Using the data below, work out how many lines contain the word "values", then state that number without comment.

#### Excerpted records
+ + + + + + +

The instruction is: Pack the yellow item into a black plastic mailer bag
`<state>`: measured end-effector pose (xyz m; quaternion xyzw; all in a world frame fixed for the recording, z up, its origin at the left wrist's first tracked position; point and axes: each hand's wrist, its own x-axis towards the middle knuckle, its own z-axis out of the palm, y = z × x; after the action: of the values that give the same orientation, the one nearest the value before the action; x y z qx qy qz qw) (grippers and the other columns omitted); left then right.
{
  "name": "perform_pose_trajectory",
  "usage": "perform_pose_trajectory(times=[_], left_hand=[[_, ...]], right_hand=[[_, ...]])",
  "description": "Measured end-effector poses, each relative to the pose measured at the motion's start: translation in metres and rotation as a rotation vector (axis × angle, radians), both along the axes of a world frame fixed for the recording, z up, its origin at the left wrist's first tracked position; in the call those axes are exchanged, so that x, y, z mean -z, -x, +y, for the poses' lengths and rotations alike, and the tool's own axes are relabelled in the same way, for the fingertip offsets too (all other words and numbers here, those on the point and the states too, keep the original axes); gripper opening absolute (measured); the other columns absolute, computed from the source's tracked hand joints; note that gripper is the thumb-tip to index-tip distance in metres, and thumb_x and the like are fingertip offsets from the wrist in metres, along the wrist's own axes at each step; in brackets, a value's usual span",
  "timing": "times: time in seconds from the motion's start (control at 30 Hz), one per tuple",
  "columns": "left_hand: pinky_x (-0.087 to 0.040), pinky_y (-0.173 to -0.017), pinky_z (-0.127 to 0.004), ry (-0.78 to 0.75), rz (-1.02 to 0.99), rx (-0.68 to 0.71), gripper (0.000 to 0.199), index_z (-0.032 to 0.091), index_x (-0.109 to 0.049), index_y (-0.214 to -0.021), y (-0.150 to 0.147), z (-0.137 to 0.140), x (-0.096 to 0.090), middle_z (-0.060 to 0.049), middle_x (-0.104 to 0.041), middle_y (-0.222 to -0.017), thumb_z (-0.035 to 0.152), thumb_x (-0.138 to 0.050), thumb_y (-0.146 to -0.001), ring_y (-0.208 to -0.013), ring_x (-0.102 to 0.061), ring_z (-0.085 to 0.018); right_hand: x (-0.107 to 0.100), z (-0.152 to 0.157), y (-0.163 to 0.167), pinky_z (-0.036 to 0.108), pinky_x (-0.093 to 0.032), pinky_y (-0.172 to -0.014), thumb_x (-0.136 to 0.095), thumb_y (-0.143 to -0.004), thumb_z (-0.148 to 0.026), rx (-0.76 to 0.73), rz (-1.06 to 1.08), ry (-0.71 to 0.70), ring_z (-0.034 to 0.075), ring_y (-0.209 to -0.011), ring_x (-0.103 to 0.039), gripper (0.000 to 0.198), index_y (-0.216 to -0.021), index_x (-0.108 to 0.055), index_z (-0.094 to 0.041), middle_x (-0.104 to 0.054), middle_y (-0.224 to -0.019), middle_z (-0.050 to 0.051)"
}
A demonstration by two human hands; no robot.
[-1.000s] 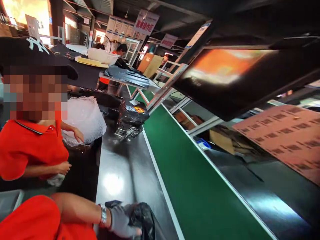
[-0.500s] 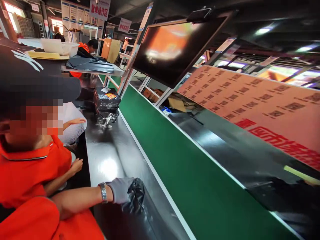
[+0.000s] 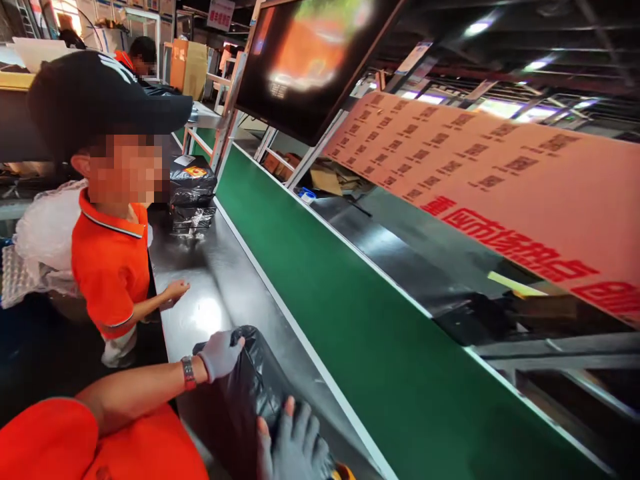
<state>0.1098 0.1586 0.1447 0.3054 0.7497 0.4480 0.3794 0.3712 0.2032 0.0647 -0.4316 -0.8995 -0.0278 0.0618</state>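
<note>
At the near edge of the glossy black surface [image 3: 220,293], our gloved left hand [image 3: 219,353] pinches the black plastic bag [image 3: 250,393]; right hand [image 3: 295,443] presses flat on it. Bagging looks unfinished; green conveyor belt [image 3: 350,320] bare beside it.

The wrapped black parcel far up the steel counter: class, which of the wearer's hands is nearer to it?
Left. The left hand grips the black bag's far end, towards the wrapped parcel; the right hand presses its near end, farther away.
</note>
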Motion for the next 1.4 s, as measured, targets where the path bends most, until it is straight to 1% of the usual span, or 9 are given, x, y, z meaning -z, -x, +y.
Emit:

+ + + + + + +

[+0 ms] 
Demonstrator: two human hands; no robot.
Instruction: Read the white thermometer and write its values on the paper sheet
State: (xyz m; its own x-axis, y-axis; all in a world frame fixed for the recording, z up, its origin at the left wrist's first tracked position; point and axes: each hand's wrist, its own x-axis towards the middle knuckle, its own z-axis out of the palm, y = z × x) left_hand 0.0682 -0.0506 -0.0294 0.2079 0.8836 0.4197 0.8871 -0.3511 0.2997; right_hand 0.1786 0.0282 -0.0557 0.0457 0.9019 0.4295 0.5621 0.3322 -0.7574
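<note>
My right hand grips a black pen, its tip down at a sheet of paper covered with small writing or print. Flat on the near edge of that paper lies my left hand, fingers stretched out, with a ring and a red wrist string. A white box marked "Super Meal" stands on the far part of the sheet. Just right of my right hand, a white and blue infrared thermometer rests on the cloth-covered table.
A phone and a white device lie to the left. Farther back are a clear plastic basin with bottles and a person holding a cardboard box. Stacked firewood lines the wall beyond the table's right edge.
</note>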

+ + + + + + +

#### Your solution
2